Langenschmidt shut the recording off. He looked at Maddalena. “Sounds as though you’re really needed down there,” he murmured. “Are you all ready to go? We’re due to break into real space soon—we’re just maneuvering out to the night-side of the planet.”

Maddalena nodded. Her throat felt terribly dry.

“Get your suit on, then, and have your gear put in the landing-craft. I’ll join you in a minute.”

“You’re taking me down yourself?”

“I’ve done it before,” Langenschmidt grunted. “Move it along!”

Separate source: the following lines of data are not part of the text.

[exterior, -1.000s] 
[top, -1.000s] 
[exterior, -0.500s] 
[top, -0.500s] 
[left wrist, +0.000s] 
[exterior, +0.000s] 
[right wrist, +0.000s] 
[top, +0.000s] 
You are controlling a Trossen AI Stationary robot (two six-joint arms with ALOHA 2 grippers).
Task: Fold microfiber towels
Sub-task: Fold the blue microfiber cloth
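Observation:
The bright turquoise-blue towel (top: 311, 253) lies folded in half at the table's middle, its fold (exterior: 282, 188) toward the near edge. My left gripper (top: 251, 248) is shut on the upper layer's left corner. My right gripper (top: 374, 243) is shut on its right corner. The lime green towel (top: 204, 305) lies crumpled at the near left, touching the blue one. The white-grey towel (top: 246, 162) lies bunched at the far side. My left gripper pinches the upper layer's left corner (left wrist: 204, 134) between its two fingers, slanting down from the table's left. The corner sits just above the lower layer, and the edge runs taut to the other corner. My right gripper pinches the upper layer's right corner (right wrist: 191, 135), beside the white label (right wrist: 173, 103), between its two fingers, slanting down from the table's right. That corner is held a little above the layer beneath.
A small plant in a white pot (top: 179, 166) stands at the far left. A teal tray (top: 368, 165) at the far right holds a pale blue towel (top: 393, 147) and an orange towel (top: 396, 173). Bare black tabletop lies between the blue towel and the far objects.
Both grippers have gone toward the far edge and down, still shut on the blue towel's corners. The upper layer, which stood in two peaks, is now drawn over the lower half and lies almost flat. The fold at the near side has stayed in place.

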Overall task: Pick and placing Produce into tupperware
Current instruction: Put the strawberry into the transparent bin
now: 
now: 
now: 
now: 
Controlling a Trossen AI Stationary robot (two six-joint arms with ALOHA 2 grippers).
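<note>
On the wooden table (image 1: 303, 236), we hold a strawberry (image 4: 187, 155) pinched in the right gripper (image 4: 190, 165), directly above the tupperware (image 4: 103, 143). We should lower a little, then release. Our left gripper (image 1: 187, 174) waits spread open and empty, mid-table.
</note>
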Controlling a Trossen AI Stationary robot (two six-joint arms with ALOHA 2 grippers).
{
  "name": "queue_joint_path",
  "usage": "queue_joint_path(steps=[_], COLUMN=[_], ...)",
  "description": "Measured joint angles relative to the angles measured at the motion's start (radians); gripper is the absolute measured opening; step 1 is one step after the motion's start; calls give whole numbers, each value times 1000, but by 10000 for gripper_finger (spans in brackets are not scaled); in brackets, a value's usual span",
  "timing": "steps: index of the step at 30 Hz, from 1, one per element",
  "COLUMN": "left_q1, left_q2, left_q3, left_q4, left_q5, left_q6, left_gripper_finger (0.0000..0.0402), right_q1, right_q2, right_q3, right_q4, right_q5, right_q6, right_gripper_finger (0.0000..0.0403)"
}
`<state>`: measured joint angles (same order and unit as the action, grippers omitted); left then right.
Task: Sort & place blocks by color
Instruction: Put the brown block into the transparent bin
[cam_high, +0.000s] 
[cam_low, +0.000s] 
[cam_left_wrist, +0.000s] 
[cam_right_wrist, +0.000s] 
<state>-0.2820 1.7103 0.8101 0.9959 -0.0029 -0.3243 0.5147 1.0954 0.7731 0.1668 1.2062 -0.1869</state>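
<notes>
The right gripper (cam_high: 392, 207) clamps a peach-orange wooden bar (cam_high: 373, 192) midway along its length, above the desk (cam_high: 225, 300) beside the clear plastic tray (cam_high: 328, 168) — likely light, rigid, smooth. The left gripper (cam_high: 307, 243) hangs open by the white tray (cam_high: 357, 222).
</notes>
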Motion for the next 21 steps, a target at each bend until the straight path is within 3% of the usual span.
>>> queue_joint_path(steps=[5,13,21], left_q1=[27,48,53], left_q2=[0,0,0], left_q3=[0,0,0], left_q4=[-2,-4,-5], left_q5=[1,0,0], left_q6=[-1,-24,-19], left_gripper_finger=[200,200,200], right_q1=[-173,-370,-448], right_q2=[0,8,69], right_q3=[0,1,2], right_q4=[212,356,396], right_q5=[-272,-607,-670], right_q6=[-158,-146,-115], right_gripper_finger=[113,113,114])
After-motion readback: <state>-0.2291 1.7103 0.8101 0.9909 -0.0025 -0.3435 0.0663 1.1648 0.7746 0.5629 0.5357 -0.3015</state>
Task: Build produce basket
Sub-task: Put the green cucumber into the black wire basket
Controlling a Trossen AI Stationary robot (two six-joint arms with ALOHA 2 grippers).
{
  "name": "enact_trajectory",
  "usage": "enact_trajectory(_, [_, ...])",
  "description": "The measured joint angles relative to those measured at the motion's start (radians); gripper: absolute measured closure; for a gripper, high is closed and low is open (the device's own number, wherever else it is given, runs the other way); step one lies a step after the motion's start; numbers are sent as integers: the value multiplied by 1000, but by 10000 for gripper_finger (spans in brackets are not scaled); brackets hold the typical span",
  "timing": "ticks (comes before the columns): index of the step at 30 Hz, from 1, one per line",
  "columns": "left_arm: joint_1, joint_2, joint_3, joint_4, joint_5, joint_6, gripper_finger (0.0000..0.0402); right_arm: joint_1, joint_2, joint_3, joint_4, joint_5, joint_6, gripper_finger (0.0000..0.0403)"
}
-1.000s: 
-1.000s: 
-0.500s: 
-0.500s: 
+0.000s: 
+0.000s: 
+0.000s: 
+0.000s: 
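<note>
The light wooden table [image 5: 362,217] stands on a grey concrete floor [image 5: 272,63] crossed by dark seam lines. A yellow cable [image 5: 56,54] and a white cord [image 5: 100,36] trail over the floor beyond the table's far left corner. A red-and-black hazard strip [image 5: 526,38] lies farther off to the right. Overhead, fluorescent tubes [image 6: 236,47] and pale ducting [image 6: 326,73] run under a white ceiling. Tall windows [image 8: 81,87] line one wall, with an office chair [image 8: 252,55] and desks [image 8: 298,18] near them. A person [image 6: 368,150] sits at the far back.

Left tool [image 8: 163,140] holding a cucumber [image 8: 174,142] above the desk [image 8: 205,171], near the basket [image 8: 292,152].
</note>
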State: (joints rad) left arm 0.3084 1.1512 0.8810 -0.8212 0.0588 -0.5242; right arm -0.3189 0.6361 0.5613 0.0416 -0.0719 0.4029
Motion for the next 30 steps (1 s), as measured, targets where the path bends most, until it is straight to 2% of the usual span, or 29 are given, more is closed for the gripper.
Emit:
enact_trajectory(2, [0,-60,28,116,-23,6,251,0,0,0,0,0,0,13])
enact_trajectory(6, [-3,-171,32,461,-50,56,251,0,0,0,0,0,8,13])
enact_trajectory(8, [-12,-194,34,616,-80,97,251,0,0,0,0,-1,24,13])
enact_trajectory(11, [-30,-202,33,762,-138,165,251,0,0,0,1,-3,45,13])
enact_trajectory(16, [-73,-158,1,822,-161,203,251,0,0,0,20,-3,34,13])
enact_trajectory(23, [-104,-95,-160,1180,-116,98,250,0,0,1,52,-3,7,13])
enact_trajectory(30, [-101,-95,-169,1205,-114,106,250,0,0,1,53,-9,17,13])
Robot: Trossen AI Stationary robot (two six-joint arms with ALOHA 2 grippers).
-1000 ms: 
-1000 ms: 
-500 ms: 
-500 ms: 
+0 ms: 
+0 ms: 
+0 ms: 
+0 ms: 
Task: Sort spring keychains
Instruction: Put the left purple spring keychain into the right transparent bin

Seated behind him in the needle-shaped boat that would sneak them unobtrusively down to the surface of Fourteen, Maddalena struggled to get her awkward clothing organized inside her spacesuit, and listened to the exchange between Langenschmidt and the pilot of the cruiser as they ran down the preflight checklist. You didn’t go aboard a landing-craft without a spacesuit and helmet—it was far too risky.

The checks on the landing-craft completed, the pilot gave the standard all-hands warning about breaking through into real space, and they braced themselves for the peculiar shuddering-grinding sensation that always accompanied dropping out of hyperphotonic drive. One moment later the pilot was speaking again, his voice half-strangled with astonishment.

He said, “Of all the—! That’s a
ship
out there, in orbit around Fourteen!”

Maddalena froze. Langenschmidt snapped, “A ship? What kind of—?”

He got no further. There was a huge cracking sound followed by a rending of metal, and Maddalena’s last thought before she passed out was that she was probably going to die.